For grandparents: Turn a walk with the grandkids from 'not another boring walk' into 'let's see how many different species we can find.'
THE SETUP (TAKES 2 MINUTES)
1. Download the apps
Search your app store for: Merlin Bird ID (for birds), PictureThis (for plants), iNaturalist (for everything). All free. No subscriptions needed for basic features. There are others available too.
2. Grant camera and microphone access
The apps will ask. Say yes. They need it to see and hear what you're identifying.
3. Set your location
Tell the apps you're in Dorset/Poundbury.

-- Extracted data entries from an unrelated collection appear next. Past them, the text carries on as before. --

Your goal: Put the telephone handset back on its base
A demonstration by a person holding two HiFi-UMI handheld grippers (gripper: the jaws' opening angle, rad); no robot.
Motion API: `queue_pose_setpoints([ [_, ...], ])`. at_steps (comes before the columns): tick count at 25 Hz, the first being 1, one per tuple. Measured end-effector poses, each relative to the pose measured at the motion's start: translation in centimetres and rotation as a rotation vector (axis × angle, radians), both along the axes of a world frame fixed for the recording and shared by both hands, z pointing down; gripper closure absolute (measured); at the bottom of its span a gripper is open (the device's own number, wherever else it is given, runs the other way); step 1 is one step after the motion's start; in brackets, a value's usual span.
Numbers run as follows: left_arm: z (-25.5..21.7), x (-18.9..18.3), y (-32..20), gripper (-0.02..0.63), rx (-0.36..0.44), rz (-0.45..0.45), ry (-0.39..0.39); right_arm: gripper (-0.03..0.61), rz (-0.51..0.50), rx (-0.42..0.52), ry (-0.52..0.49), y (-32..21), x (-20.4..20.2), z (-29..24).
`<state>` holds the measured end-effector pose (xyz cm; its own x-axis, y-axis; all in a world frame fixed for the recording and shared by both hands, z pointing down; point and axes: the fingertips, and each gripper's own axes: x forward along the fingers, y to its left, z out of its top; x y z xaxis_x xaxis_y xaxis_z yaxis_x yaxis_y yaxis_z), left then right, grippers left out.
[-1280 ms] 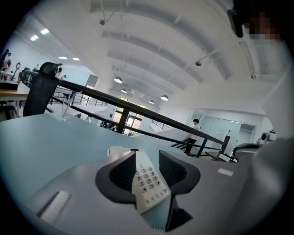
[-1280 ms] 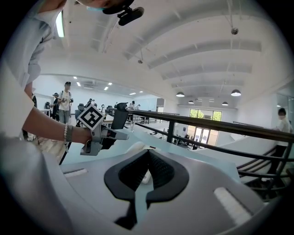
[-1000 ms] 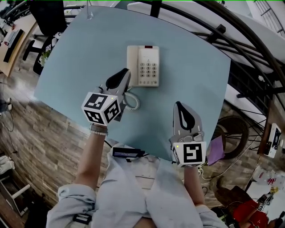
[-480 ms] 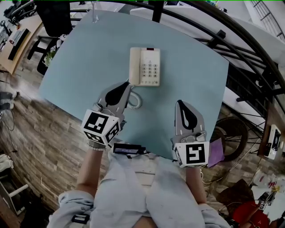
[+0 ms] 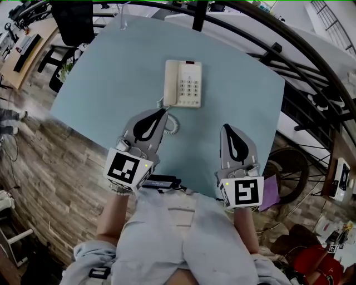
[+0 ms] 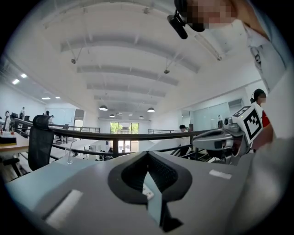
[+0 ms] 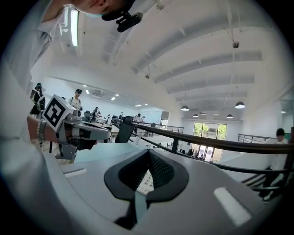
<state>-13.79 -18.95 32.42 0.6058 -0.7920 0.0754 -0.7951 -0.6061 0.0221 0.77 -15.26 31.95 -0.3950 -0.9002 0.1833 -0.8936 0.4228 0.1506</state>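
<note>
A cream telephone (image 5: 188,84) rests on the light blue table (image 5: 111,72), with its handset (image 5: 171,83) lying in the cradle on the base's left side. The coiled cord (image 5: 169,123) loops below it. My left gripper (image 5: 162,111) is shut and empty, its tip just short of the cord and pointing at the phone's near left corner. My right gripper (image 5: 225,128) is also shut with nothing in it, to the right and nearer the table's front edge. In the right gripper view, the phone's keypad (image 7: 144,181) shows through the opening of the jaws.
A clear glass (image 5: 120,15) stands at the table's far edge. Black railing (image 5: 278,42) curves behind and to the right of the table. A black office chair (image 5: 67,25) is at the far left. A purple item (image 5: 271,188) lies below the table's right side.
My left gripper has drawn back from the handset's near end toward my body. The right gripper has barely moved. The handset stays on the base.
</note>
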Motion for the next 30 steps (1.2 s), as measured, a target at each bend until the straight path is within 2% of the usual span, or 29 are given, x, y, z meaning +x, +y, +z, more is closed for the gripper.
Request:
queue_pose_setpoints([
  [5, -0.3, 0.2, 1.0, 0.611, -0.001, 0.014, 0.025, 0.58, -0.017, 0.002, 0.009, 0.0, -0.3, 0.1],
  [16, 0.4, -0.4, 1.3, 0.611, -0.014, -0.011, 0.007, 0.58, -0.065, -0.01, 0.032, 0.1, -1.5, 0.5],
  [30, 1.4, -0.5, 0.8, 0.611, -0.048, -0.041, -0.002, 0.58, -0.06, -0.013, 0.046, 0.0, -0.9, 0.8],
])
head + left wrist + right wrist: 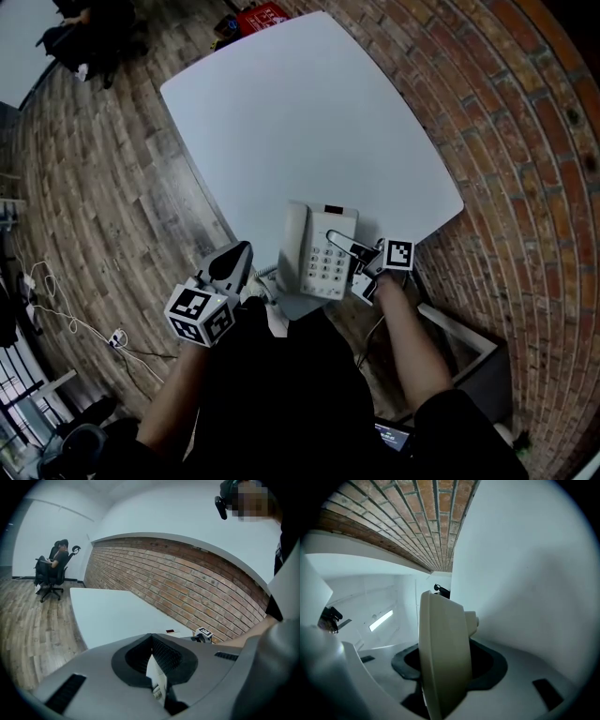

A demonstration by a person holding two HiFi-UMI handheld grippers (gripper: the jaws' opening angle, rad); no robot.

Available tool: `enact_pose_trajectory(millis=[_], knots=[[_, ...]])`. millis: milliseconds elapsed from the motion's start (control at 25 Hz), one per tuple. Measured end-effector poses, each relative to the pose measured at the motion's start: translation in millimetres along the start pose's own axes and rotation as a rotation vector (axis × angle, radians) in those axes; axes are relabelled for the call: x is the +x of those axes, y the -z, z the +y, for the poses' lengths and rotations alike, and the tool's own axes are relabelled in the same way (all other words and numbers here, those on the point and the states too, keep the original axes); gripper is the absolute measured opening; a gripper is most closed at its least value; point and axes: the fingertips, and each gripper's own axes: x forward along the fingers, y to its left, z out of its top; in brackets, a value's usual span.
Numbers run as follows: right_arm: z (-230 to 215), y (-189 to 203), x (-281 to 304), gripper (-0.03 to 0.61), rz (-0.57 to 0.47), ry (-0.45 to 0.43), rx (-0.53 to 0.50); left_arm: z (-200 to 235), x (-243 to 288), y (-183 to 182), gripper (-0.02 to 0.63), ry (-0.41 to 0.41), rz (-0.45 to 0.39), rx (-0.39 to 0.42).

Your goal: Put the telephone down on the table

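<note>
Your right gripper [364, 264] is clamped on the right edge of the telephone [319, 251]. Your left gripper [239, 258], just beside the set's left side, is pinched on a thin white strip [157, 679] I cannot identify. The step in hand is judged to be the set-down itself: the telephone sits at the near edge of the white table [309, 122], no view settles whether its base bears on the top, and the next move calls for a level lowering, then a clean release. It is a cream desk set, handset cradled at left, keypad [326, 262] facing up.
</note>
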Motion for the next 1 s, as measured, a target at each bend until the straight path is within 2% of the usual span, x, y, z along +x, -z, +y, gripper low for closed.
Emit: enact_pose_trajectory(millis=[240, 440, 640, 1000], knots=[[-6.0, -2.1, 3.1, 0.227, 0.007, 0.025, -0.008, -0.5, 0.4, 6.4, 0.014, 0.004, 0.019, 0.004], [-8.2, -9.7, 8.3, 0.227, 0.042, 0.108, -0.096, -4.5, 2.6, 6.0, 0.014, 0.014, 0.02, 0.014], [-5.5, -7.3, 9.0, 0.229, 0.026, 0.143, -0.044, -3.4, 1.7, 2.3, 0.014, 0.025, 0.014, 0.025], [-14.6, -15.8, -1.8, 0.293, -0.006, 0.351, -0.175, -2.6, 3.2, -2.9, 0.014, 0.055, 0.018, 0.045]])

This narrows down the possibilities to species actually found in this area, making identification much more accurate.
4. Start pointing
That's genuinely it. See something interesting? Open the app, point, identify.
WHAT SARAH DISCOVERED IN ONE WEEK
• 14 different bird species in and around Poundbury
• The name of every plant in her window boxes (three of which she'd planted years ago and completely forgotten)
• That the 'weed' she was about to pull was actually Red Valerian and quite pretty
• A comma butterfly (identified from a blurry photo she took while it was mid-flight)
• That woodpeckers drum on metal gutters because it's louder than trees
'I've lived here for years,' Sarah said. 'Thought I knew the place. Turns out I didn't know any of it.' Now she does. So can you.
THE SPRING CHALLENGE
March to May is the best time for this. Birds are singing. Plants are flowering. Insects are emerging. Everything is waking up.
Challenge: See how many different species you can identify in Poundbury this month.
Start with the Great Field. Move to your favorite green space. Check the planted areas near your home. Walk the quieter corners.
Download the apps and start exploring!
You'll be amazed what's been there the whole time.